ORANGE-based memes around supporting business, innovation and the creation of wealth will largely ease the concerns of those in the Plutocracy and the Elite who recognise the need to dump Trumpism. But what about the ‘left-behind’?
They are the traditional working classes in the West whose jobs have been largely relocated to other countries – what Folker Fröbel, Jürgen Heinrichs & Otto Kreye (1980) call the New International Division of Labour. Most of the old manufacturing industries disappeared in the last quarter of the 20th Century – as did other traditional industries such as mining and fishing. This left behind huge numbers of unemployed workers – predominantly male – with little hope of bettering themselves – the ‘excreta of Capitalism’, as I have termed them elsewhere. Probably nowhere symbolises this more than Detroit. Once the proud capital of the US’ motor industry. It is now a notorious run-down near ghost town.

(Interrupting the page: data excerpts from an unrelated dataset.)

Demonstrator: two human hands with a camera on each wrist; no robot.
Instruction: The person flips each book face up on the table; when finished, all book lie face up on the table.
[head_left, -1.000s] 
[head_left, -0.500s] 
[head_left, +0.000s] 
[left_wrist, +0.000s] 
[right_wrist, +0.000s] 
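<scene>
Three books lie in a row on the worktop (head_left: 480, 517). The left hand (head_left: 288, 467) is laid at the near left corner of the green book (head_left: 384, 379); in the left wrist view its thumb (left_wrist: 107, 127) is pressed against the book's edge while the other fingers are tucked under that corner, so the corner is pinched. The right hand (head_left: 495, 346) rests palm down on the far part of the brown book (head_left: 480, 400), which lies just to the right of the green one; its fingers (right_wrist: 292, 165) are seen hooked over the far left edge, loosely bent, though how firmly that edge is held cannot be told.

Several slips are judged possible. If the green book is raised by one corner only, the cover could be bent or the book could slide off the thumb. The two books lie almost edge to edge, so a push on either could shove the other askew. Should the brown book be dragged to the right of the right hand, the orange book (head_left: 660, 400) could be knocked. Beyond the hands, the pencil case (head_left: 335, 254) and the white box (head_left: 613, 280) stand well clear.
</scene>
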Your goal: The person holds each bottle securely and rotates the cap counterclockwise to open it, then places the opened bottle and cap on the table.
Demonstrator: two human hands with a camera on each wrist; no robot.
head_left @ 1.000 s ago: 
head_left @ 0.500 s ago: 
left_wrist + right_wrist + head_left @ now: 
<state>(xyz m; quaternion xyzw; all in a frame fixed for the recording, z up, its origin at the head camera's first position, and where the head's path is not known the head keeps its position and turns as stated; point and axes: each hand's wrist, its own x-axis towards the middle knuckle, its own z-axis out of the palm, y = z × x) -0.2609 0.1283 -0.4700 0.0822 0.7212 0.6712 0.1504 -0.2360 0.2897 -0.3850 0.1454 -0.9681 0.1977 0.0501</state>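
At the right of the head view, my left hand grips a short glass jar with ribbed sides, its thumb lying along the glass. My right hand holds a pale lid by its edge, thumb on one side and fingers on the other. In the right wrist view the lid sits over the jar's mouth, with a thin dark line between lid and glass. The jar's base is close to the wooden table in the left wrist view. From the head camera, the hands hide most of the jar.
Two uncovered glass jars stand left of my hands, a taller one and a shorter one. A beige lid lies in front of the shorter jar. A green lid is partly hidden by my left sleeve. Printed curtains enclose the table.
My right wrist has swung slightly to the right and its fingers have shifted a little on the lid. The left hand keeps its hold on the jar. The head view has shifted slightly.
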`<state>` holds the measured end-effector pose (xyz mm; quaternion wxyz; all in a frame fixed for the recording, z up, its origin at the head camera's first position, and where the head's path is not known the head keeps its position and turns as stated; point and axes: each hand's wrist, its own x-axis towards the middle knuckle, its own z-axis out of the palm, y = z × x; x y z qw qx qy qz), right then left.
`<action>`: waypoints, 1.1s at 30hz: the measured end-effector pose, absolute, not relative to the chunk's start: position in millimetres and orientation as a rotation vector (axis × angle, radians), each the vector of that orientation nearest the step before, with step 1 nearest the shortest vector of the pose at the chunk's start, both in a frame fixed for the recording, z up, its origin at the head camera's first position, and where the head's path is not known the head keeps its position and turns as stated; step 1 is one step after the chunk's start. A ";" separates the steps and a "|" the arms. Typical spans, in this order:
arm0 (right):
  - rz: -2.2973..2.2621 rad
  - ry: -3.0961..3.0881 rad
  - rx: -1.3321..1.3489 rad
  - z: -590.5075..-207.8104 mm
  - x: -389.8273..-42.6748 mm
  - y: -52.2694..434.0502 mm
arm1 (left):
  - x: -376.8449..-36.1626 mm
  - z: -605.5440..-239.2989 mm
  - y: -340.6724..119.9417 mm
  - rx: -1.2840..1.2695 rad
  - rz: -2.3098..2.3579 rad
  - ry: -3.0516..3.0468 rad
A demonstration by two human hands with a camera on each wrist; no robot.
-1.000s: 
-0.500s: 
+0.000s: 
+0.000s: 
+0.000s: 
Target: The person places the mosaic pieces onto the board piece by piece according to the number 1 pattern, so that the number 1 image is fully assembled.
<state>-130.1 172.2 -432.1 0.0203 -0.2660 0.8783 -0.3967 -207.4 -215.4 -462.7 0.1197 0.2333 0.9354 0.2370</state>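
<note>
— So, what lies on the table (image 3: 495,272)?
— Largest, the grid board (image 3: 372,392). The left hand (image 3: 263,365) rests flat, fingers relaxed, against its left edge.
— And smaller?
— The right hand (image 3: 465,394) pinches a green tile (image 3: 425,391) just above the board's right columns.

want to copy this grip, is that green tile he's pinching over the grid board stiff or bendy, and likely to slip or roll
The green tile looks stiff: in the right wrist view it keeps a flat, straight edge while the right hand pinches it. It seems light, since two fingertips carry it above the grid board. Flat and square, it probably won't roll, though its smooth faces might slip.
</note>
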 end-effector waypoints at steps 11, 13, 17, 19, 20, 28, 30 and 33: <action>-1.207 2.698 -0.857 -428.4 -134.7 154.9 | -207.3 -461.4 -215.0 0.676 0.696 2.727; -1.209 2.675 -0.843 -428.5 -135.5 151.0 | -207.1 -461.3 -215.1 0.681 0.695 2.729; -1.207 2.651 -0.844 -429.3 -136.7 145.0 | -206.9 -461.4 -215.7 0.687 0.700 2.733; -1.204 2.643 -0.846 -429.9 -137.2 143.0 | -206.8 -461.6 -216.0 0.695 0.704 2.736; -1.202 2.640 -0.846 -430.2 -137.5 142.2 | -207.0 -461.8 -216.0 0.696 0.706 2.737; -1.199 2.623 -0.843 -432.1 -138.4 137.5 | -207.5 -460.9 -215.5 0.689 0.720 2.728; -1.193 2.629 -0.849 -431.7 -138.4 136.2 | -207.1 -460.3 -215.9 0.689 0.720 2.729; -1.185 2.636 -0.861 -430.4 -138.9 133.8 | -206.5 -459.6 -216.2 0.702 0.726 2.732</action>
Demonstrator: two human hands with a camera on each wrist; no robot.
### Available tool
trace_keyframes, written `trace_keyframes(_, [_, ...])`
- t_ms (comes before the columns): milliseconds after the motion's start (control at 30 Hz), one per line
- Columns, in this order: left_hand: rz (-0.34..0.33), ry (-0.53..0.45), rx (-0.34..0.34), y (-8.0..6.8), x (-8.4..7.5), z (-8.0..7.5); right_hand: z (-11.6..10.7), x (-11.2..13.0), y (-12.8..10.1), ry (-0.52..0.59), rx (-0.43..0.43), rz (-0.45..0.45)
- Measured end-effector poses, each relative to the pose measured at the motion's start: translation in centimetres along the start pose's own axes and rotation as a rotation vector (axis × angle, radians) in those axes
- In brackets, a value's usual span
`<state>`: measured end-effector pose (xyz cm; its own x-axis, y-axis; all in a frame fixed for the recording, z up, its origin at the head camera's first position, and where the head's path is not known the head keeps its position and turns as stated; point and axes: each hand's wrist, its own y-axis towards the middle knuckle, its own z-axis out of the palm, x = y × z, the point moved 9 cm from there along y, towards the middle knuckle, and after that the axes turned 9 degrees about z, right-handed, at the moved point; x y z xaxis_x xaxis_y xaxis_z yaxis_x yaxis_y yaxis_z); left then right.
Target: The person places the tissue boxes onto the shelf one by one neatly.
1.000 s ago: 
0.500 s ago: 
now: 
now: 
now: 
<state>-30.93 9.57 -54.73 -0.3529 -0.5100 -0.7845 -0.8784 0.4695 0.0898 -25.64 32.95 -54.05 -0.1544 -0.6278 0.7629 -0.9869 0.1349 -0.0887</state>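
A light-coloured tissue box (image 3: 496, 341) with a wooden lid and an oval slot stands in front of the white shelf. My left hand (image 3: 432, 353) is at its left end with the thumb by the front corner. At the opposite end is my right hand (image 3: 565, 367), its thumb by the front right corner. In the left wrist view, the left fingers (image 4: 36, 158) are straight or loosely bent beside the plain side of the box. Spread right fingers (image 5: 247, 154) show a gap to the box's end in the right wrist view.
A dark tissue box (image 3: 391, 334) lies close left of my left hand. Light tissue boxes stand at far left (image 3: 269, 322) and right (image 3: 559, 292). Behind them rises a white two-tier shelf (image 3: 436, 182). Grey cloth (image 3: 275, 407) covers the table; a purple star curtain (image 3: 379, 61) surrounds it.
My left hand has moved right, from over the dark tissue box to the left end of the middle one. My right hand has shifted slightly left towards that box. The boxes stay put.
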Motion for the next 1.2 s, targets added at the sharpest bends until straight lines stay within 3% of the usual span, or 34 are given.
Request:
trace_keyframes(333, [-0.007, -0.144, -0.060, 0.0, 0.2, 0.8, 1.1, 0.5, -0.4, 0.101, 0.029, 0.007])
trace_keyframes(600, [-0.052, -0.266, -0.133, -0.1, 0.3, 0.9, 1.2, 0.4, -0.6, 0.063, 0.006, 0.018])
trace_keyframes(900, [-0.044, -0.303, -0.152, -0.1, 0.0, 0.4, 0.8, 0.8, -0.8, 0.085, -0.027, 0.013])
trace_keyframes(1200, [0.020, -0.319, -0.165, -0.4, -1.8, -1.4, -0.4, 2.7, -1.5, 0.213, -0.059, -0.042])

Globalisation simply does not work for most of the working classes. Much of their thinking is PURPLE-driven, wanting security – identified as the second most fundamental need in Abraham Maslow’s Hierarchy of Needs. In unregulated Capitalism, the transnational corporations will always take the work where it can maximise profits and drive down costs, without any sense of loyalty to the last lot of workers they made redundant and whose communities they have abandoned.
Therefore, to win more of the ‘left behind’ to the centre, the likes of Biden and Starmer have to sell messages of security to them. This is a memetic war for the mind-brains of millions of people who have been betrayed and manipulated. However, these mustn’t be the kind of ‘magical solutions’ would-be dictators like Trump (“build a wall”) and Johnson (“leave the EU”) offer – as Theodore Adorno et al (1951) have identified is that pattern of totalitarians and fascists. Rather, they must be sustainable and holistic solutions.
The cracking of the harder left, typified by Sanders’ concession to Biden and the harder right, with the emergence of The Lincoln Project, offer real hope of a resurgence of the centre. But it won’t be without considerable resistance and it must offer real and potentially lasting change. We cannot go back to ‘normal’. Nonetheless, getting rid of Trump is a critical first step. As a Brit, I can only hope there is a legitimate way of getting rid of Johnson.